Task instructions: Your task is to filter the data below down to the lines holding "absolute".
**********
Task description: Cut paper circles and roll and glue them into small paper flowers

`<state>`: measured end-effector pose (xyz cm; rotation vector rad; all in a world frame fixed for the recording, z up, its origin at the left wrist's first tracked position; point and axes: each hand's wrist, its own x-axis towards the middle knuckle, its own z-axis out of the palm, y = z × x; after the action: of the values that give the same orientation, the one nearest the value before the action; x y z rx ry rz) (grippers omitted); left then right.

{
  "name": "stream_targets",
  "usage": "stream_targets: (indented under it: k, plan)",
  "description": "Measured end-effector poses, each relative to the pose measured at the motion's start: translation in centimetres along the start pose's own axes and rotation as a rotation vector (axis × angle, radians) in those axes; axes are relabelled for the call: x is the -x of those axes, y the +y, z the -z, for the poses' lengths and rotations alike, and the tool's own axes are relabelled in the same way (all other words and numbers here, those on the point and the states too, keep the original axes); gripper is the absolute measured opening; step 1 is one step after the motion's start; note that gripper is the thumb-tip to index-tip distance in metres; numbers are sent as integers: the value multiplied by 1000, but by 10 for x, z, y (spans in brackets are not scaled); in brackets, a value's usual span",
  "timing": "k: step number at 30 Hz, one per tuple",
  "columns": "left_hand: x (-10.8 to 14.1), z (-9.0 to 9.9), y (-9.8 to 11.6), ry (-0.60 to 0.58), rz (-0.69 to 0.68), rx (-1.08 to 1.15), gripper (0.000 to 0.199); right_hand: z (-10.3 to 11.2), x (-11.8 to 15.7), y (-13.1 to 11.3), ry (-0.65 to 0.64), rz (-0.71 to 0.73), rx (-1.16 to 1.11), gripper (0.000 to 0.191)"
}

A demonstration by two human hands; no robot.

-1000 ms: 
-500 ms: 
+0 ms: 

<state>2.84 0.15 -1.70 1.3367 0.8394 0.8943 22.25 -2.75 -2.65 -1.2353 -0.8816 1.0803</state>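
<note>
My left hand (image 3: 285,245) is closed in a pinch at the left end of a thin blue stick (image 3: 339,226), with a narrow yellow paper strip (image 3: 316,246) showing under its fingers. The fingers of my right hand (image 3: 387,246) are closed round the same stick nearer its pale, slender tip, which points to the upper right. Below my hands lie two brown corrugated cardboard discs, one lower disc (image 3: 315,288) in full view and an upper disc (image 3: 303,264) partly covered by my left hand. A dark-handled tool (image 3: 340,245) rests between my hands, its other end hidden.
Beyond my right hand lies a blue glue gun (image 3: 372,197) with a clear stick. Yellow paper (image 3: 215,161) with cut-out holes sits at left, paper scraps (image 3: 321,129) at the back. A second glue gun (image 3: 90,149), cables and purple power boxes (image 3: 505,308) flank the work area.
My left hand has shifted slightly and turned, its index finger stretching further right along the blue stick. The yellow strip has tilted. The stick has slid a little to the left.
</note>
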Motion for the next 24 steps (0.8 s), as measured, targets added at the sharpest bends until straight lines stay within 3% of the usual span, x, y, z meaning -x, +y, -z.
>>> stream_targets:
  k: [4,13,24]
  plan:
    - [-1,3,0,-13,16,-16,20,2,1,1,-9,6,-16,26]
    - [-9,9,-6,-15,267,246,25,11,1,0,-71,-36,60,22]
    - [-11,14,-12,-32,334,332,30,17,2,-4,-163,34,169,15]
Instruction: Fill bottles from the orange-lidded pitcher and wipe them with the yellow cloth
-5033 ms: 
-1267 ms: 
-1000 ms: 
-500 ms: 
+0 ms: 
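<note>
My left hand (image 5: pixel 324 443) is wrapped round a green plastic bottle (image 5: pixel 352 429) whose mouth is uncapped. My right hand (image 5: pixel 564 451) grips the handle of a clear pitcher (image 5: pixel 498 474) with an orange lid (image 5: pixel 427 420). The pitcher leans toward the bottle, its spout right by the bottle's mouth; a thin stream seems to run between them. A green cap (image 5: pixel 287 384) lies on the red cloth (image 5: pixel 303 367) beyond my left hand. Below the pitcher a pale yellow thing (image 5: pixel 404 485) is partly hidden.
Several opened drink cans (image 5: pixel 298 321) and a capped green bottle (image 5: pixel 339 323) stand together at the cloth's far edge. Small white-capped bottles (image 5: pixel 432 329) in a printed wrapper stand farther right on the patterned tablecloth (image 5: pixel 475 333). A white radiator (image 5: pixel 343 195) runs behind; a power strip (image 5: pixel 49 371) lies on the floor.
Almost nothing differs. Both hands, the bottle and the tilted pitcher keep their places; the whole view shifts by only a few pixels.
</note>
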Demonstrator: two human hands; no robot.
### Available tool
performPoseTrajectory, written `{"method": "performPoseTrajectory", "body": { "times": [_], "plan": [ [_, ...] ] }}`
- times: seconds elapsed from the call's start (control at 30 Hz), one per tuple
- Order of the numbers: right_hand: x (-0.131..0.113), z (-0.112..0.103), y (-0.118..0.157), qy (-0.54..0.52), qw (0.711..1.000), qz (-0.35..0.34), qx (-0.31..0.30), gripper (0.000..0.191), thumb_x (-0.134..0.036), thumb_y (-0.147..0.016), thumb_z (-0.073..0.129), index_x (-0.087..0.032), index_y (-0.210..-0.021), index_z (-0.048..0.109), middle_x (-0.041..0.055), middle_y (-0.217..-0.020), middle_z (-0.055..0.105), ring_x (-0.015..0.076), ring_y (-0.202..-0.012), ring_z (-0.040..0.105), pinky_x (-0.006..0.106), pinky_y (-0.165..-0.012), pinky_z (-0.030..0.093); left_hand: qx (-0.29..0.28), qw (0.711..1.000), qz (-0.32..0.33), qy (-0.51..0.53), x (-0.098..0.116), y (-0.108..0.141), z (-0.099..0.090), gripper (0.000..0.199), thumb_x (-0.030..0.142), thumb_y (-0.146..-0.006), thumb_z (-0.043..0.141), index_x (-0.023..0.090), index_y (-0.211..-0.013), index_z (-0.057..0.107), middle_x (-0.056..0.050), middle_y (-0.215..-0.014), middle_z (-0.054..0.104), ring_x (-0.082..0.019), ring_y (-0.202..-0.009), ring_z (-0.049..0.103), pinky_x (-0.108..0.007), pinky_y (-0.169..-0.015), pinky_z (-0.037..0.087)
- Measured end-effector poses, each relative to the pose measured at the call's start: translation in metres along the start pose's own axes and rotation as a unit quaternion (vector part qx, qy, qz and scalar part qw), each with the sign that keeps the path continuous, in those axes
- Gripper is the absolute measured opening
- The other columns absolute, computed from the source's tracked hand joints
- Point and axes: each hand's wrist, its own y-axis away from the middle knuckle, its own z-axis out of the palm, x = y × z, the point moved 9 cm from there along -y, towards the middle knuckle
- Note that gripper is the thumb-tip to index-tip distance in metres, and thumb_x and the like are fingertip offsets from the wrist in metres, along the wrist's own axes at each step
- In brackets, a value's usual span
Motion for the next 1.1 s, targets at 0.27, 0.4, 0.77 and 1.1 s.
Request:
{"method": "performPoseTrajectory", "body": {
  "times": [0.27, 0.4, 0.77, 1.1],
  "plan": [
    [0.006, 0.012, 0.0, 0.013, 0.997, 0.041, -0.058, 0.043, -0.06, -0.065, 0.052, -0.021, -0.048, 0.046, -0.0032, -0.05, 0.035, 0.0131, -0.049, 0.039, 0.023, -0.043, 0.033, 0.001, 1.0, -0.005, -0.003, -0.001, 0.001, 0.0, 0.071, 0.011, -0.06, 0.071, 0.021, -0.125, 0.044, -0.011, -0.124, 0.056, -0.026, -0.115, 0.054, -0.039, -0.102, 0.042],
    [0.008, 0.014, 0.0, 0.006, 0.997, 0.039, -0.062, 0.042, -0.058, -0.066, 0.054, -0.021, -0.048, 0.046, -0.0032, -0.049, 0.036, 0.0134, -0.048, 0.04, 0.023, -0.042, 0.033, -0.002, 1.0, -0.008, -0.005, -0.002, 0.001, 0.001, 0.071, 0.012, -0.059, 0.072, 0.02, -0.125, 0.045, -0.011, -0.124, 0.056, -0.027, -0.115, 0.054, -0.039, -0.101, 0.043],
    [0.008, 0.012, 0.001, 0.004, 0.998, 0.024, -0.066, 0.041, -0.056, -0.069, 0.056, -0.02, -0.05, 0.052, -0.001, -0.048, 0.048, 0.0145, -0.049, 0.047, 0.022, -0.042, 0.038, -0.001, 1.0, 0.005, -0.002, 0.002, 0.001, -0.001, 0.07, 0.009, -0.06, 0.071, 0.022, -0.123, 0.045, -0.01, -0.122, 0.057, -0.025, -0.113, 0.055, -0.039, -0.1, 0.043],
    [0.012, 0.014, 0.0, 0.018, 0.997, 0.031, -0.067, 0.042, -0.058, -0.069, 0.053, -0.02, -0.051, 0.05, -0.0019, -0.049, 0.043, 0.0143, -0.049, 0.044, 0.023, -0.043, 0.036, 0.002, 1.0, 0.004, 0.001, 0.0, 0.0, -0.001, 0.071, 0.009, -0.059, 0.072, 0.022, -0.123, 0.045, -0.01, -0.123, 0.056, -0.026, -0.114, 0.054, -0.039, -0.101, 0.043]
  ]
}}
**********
Output below:
  "description": "Measured end-effector poses, each relative to the pose measured at the motion's start: translation in centimetres along the start pose's own axes and rotation as a rotation vector (axis × angle, radians) in those axes; axes are relabelled for the call: x is the -x of those axes, y the +y, z the -z, for the poses' lengths and rotations alike, and the tool's own axes are relabelled in the same way (all other words and numbers here, those on the point and the states too, keep the original axes); gripper is the absolute measured opening; step 1 is one step after the motion's start; note that gripper is the thumb-tip to index-tip distance in metres; numbers are sent as integers: the value multiplied by 1000, but by 10 for x, z, y (spans in brackets are not scaled); in brackets, a value's usual span",
- Gripper is the absolute measured opening
- The other columns absolute, computed from the source's tracked hand joints

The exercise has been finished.